Instructions to follow =
A single number is wanted: how many lines of the data below include the string "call"?

Source data =
== Segment start ==
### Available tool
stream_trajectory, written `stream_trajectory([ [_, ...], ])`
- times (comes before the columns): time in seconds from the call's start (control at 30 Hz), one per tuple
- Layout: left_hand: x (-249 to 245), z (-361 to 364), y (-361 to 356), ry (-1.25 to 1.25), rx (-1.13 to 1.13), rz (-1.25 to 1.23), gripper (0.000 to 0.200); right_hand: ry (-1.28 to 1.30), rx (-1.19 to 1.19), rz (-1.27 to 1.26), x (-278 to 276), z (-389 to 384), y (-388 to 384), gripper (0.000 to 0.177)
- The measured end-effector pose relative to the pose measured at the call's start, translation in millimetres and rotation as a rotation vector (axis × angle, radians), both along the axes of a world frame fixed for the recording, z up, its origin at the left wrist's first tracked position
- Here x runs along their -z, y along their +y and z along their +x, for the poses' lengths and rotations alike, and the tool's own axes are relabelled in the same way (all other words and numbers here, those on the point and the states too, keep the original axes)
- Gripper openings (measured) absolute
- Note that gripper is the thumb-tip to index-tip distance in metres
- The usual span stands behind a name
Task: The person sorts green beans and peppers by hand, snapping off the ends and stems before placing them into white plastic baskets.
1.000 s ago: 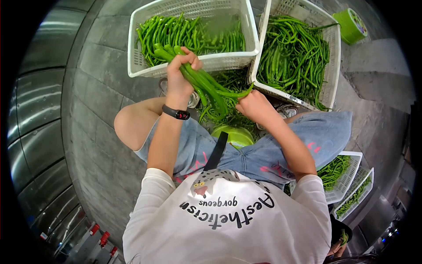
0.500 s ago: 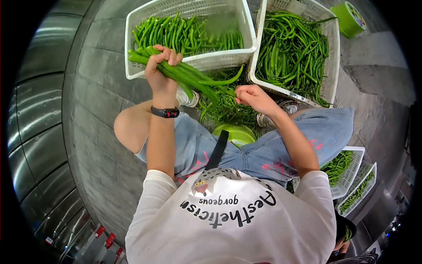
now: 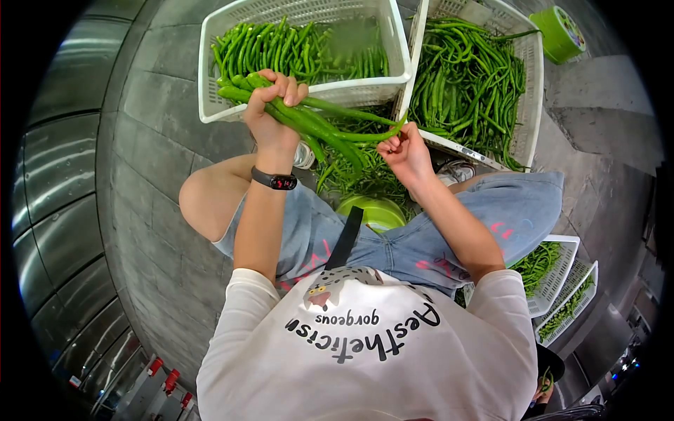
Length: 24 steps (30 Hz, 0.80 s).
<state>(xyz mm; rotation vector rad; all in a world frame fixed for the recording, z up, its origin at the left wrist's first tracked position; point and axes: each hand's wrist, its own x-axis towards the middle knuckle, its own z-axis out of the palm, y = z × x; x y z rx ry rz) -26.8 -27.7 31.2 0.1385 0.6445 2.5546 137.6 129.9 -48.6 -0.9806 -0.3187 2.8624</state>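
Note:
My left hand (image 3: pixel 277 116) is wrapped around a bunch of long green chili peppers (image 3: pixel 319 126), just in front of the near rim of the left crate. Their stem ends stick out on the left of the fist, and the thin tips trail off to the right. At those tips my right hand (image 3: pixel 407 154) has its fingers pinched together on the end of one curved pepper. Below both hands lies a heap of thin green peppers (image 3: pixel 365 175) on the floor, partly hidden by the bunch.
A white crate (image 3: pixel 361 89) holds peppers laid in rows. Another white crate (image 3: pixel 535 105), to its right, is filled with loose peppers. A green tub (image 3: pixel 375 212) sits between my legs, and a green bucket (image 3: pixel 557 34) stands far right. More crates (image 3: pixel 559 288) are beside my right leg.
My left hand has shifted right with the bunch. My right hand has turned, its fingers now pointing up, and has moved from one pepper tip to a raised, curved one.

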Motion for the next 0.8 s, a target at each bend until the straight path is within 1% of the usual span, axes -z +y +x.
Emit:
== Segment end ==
Task solution =
2